Issue with Multiplying a TensorRT with Another which leads to a dimension missmatch at a Concatenate Op

Description

Hello Guys,

I am having an issue with Converting an Onnx Model to TensorRT.
In the PyTorch script, I am Multiplying a vector of dimension torch.Size([1, 3, 52, 52, 2]) with one of torch.Size([1, 3, 1, 1, 2])

twofour = (y[..., 2:4] * 2) ** 2 * self.anchor_grid[i]
y[…, 2:4] has the shape torch.Size([1, 3, 52, 52, 2])
self.anchor_grid[i] has the shape torch.Size([1, 3, 1, 1, 2])

The result in the PyTorch code is a vector of size torch.Size([1, 3, 52, 52, 2]) (same as the y[…, 2:4])

The Conversion to ONNX goes well but the conversion to TensorRT triggers the following issue:
    [2021-04-30 17:30:48   ERROR] Concat_218: all concat input tensors must have the same number of dimensions, but mismatch at input 1. Input 0 shape: [-1,-1,52,52,2], Input 1 shape: [-1,-1,3,-1,-1,2]
    While parsing node number 219 [Concat -> "384"]:

I put in copy the image of the ONNX Model.

I don’t understand how does this mistake happen. The multiplication is element-wise therefore the results should be the same size.

Here is a more complete snippet of the code in PyTorch:

onetwo = (y[..., 0:2] * 2. - 0.5 + self.grid[i]) * self.stride[i]  # xy
twofour = (y[..., 2:4] * 2) ** 2 * self.anchor_grid[i]
foursix = y[..., 4:] 

new_y = torch.cat([twofour,twofour, foursix], dim=4) but I don't understand why the element-wise multiplication is not understood.

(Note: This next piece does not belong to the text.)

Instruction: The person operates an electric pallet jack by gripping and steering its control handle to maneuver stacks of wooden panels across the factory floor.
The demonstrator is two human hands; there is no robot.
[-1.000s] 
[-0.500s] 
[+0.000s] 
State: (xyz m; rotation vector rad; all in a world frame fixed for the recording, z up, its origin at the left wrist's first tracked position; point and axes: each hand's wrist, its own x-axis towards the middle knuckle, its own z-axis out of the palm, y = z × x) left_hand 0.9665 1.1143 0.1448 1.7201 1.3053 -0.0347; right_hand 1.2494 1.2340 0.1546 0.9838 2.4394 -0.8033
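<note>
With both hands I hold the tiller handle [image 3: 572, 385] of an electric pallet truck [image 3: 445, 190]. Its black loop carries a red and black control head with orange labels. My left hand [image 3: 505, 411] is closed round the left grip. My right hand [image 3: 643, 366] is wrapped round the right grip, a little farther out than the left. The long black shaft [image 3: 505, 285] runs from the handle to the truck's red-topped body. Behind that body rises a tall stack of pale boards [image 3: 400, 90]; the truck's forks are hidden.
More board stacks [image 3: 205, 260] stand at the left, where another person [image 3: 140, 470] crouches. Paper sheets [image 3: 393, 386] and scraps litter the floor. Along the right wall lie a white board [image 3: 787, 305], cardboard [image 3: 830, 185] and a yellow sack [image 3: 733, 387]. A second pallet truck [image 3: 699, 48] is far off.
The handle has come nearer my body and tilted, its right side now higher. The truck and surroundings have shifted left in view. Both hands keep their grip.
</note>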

If I replace self.anchor_grid[i] by a float value, it works

Environment

TensorRT Version: 7.0.0
GPU Type: NVIDIA V100
Nvidia Driver Version:
CUDA Version: 10.2
CUDNN Version:
Operating System + Version: Ubuntu 18.0.4
Python Version (if applicable): 3.6.9
PyTorch Version (if applicable): 1.8
** ONNX Conversion done with 1.8
** ONNX IR version: 0.0.6
** Opset version: 12
Baremetal or Container (if container which image + tag): nvcr.io/nvidia/tensorrt:20.01-py3

Relevant Files

Steps To Reproduce

When converting with ./onnx2trt the mentioned issue occurs.

Thanks in advance,

Regards

Hi,
The below link might be useful for you
https://docs.nvidia.com/deeplearning/tensorrt/best-practices/index.html#thread-safety
https://docs.nvidia.com/cuda/cuda-c-programming-guide/index.html#stream-priorities
https://docs.nvidia.com/cuda/cuda-runtime-api/group__CUDART__STREAM.html
For multi threading/streaming, will suggest you to use Deepstream or TRITON
For more details, we recommend you to raise the query to the Deepstream or TRITON forum.

Thanks!

Hi @souquet.leo,

Sorry for the delayed response. Could you please try on latest TensorRT version 8.0 and let us know if you still face this issue. Also noticed dimension mismatch (add is 5D but for right one mul size is 6D).

Thank you.